I wonder with such a grand entrance, will I still see Artistic Director Molly Smith at the neighborhood Starbucks. This new stage has definitely put her in a unique orbit in the theater world. And we’re not even talking about New York. Molly may be one of the few who can genuinely say “Who needs it?”

Molly Smith has steered the Arena Stage towards American theater; including new works and the classics. Jaylee and Gilbert Mead bankrolled her vision. They were not theater professionals but loved the stage. Both Meads worked in science. But their fortune was acquired from an inheritance from Gilbert Mead’s father’s estate. Unfortunately, Gilbert Mead died in 2007.

The Washington Post devoted their entire Sunday Arts & Style section (9/26/10) to the new Arena Stage:
Theater critic Peter Marks gives the front page overview; Philip Kennecott looks at the design, planning and the architect Bing Thom of Canada; Jacqueline Trescott introduces the donors who bankrolled the project; Derek Kravitz looks at the big picture for the neighborhood. This section is a keeper for theater geeks.

Live to Read

I got a special “educators” tour of Arena Stage a week ago as part of the introduction of a partnership with the Humanities Council of Washington, DC for the launch of a new initiative, “Live to Read.” The initiative kicks off with a citywide read of “Ruined” by the Pulitzer Prize-winning playwright Lynn Nottage. Nottage was at the educators event to talk about the play which she wrote after visiting with and interviewing Congolese women refugees in Uganda. The women were ages 20 – 70 years old; all had stories of being raped, said Nottage.

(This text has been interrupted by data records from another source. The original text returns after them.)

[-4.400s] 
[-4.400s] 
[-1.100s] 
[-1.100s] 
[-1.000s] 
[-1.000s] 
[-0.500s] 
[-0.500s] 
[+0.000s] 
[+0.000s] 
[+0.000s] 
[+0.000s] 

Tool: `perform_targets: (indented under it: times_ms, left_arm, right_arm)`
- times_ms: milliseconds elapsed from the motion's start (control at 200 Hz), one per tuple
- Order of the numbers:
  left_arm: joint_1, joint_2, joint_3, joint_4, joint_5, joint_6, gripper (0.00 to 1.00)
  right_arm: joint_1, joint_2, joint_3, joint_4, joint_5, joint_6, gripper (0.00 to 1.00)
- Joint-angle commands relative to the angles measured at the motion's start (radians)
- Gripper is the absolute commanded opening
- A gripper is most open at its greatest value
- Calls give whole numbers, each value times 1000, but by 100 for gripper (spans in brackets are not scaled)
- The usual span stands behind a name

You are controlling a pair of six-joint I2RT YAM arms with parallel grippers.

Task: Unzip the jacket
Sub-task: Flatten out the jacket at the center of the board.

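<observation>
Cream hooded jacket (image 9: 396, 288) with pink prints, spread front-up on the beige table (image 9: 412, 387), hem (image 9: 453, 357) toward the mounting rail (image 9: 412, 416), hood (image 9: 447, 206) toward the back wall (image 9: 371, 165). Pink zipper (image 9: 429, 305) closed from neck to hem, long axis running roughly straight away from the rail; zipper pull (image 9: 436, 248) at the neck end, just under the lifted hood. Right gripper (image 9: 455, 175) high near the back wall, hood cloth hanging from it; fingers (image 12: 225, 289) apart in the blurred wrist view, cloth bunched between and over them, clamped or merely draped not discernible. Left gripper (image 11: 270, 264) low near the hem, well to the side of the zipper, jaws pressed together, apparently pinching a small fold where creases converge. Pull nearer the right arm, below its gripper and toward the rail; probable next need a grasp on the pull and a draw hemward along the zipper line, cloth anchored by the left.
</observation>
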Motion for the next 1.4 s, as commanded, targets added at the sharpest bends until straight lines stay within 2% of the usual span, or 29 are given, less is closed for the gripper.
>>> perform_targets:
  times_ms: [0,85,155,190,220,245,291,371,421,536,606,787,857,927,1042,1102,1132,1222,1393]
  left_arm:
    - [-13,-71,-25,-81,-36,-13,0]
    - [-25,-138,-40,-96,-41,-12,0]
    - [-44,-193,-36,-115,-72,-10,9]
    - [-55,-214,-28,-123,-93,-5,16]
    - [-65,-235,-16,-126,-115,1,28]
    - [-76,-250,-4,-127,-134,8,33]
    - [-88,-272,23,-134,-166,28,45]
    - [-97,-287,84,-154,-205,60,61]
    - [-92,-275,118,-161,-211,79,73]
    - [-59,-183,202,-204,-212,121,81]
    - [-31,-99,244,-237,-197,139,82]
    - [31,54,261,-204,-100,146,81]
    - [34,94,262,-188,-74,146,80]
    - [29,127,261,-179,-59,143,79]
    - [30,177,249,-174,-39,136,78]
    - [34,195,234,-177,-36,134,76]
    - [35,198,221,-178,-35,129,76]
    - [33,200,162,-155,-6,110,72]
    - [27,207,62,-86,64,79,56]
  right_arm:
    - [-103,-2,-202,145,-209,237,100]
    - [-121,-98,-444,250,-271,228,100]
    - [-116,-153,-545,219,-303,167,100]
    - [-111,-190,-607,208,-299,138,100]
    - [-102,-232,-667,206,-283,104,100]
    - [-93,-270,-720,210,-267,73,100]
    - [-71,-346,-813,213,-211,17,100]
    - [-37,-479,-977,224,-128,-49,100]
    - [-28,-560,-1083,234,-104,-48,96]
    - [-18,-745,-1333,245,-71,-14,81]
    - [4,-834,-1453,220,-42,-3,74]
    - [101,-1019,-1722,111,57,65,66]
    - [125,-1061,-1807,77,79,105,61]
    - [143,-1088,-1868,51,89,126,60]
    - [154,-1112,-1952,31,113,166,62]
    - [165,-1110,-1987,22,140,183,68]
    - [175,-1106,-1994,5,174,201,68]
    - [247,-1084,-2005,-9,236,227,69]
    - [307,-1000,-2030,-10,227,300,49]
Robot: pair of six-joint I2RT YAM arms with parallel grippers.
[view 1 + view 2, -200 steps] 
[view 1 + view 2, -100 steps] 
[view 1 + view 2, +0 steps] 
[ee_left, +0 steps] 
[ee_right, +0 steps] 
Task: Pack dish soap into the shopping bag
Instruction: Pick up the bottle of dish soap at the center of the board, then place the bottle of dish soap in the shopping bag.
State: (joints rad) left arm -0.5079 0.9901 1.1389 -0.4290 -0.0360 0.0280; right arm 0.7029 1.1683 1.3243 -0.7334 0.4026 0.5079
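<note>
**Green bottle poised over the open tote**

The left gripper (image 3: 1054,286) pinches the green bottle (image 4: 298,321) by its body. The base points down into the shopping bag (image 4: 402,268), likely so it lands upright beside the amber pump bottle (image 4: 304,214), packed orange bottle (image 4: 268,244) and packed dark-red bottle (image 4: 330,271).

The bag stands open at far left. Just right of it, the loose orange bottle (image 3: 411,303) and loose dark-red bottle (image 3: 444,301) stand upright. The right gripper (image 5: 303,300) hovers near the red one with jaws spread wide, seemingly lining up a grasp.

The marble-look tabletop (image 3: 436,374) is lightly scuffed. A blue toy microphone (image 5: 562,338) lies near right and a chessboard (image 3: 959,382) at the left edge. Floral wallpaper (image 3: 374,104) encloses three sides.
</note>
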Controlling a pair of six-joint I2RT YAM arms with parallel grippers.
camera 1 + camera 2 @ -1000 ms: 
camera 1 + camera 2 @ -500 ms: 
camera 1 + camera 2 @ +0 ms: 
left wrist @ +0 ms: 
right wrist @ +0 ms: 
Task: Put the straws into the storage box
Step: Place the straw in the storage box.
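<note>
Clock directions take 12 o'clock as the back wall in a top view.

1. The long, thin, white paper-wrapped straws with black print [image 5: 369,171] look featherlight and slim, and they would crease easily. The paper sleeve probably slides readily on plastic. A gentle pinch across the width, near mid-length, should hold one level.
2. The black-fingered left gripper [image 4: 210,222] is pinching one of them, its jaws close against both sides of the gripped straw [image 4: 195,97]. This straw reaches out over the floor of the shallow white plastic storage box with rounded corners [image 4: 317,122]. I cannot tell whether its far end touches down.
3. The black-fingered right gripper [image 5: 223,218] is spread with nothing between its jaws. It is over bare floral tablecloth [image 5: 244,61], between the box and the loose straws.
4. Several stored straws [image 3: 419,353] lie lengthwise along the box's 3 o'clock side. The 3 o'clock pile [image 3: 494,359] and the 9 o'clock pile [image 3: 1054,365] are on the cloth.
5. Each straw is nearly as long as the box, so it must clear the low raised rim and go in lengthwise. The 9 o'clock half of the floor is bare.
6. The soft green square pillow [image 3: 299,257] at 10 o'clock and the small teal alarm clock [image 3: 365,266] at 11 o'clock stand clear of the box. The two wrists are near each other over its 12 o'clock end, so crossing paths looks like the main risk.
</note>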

“Ruined” is set in the rain forest of the Congo where a shrewd woman entrepreneur is serving both sides — the brutal government and the “ruined” tortured women — in the middle of the country’s civil war. Though officially, the Congo’s civil war is over, Nottage says, in reality it goes on and its most tortured victims are women and children. The violence continues because of turf battles over natural resources, particularly coltan which is used in electronic products including cell phones.

A week before the tour, I was working with ITVS and a coalition of NGOs in the Rayburn House Office Building where Rose Mapendo, a Congolese refugee and survivor, told her story. Mapendo is the subject in Pushing the Elephant, a documentary by Beth Davenport and Elizabeth Mandel. Mapendo is now an activist and advocate to stop violence against women. Pushing the Elephant will be shown as part of ITVS Community Cinema and on the PBS documentary series “Independent Lens” during the Arena Stage run of “Ruined” and the “Live to Read” initiative.